__AVAILABLE DATA__:
↓↓↓
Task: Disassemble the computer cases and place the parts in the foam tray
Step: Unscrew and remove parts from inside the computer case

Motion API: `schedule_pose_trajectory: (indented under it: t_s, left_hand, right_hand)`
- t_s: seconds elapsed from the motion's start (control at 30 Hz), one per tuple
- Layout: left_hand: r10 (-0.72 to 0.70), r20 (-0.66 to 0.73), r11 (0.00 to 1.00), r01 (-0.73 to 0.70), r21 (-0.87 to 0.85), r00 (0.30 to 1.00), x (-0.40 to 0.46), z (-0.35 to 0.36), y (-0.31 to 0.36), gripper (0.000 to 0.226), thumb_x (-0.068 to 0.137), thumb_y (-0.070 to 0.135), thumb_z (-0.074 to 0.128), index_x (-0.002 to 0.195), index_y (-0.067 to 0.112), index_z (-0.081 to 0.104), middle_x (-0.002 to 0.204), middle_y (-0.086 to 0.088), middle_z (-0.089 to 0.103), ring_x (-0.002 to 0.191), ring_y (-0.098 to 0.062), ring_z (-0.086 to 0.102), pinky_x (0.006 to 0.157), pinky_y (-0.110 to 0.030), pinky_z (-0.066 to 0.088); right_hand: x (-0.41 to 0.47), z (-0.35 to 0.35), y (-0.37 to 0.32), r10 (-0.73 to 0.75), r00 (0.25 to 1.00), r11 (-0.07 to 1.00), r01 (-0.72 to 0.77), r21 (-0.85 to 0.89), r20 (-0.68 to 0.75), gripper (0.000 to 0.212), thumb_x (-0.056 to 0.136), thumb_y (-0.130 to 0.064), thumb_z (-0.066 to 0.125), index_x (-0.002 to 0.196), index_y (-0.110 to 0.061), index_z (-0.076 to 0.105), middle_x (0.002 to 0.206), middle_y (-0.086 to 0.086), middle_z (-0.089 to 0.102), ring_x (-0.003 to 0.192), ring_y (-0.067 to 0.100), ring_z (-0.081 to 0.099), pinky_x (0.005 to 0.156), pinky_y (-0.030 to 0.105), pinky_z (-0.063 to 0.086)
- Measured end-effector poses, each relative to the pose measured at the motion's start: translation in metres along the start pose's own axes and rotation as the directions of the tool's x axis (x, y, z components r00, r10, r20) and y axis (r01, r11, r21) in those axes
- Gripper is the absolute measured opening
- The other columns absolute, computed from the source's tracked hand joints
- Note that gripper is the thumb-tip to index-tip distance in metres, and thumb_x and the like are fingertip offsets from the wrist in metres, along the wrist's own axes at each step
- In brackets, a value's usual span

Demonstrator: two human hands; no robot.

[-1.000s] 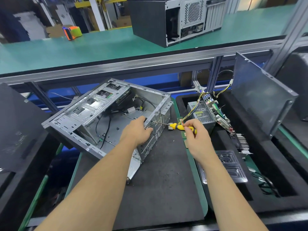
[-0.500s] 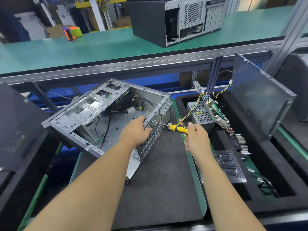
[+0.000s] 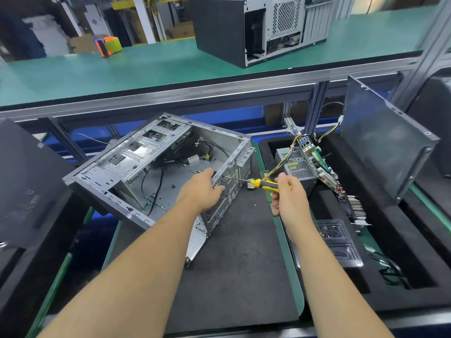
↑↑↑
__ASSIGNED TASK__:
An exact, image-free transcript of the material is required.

__EXERCISE SOLUTION__:
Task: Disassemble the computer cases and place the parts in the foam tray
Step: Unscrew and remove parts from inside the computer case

Motion API: `schedule_pose_trajectory: (indented under it: t_s, left_hand, right_hand)`
- t_s: seconds elapsed from the motion's start (control at 30 Hz), one per tuple
- Layout: left_hand: r10 (-0.72 to 0.70), r20 (-0.66 to 0.73), r11 (0.00 to 1.00), r01 (-0.73 to 0.70), r21 (-0.87 to 0.85), r00 (0.30 to 1.00), x (-0.40 to 0.46), z (-0.35 to 0.36), y (-0.31 to 0.36), gripper (0.000 to 0.226), thumb_x (-0.068 to 0.137), thumb_y (-0.070 to 0.135), thumb_z (-0.074 to 0.128), index_x (-0.002 to 0.195), index_y (-0.067 to 0.112), index_z (-0.081 to 0.104), middle_x (-0.002 to 0.204), middle_y (-0.086 to 0.088), middle_z (-0.089 to 0.103), ring_x (-0.002 to 0.191), ring_y (-0.098 to 0.062), ring_z (-0.086 to 0.102), pinky_x (0.006 to 0.157), pinky_y (-0.110 to 0.030), pinky_z (-0.066 to 0.088); right_hand: x (-0.41 to 0.47), z (-0.35 to 0.35), y (-0.37 to 0.32), r10 (-0.73 to 0.75), r00 (0.25 to 1.00), r11 (-0.07 to 1.00), r01 (-0.72 to 0.77), r21 (-0.85 to 0.89), r20 (-0.68 to 0.75), gripper (0.000 to 0.212), thumb_x (-0.056 to 0.136), thumb_y (-0.130 to 0.064), thumb_z (-0.066 to 0.125), index_x (-0.002 to 0.196), index_y (-0.110 to 0.061), index_z (-0.076 to 0.105), middle_x (0.002 to 0.206), middle_y (-0.086 to 0.086), middle_z (-0.089 to 0.102), ring_x (-0.003 to 0.192), ring_y (-0.067 to 0.100), ring_z (-0.081 to 0.099), pinky_x (0.005 to 0.156), pinky_y (-0.030 to 0.105), pinky_z (-0.063 to 0.086)
- Measured end-effector poses, each relative to the pose measured at the motion's start: translation in metres along the start pose's own axes and rotation as the directions of the tool's x axis (x, y, z components r00, r10, r20) and y axis (r01, r11, r21) in those axes
- Gripper is the absolute measured opening
- The other columns absolute, computed from the source's tracked hand joints
- Note that gripper is the thumb-tip to index-tip distance in metres, and thumb_x and the like are fingertip offsets from the wrist in metres, along the wrist's own axes at each step
- In brackets, a value's usual span

Demonstrator: two human hands; no robot.

[-1.000s] 
[-0.500s] 
[+0.000s] 

Nothing more is needed to finish the exercise.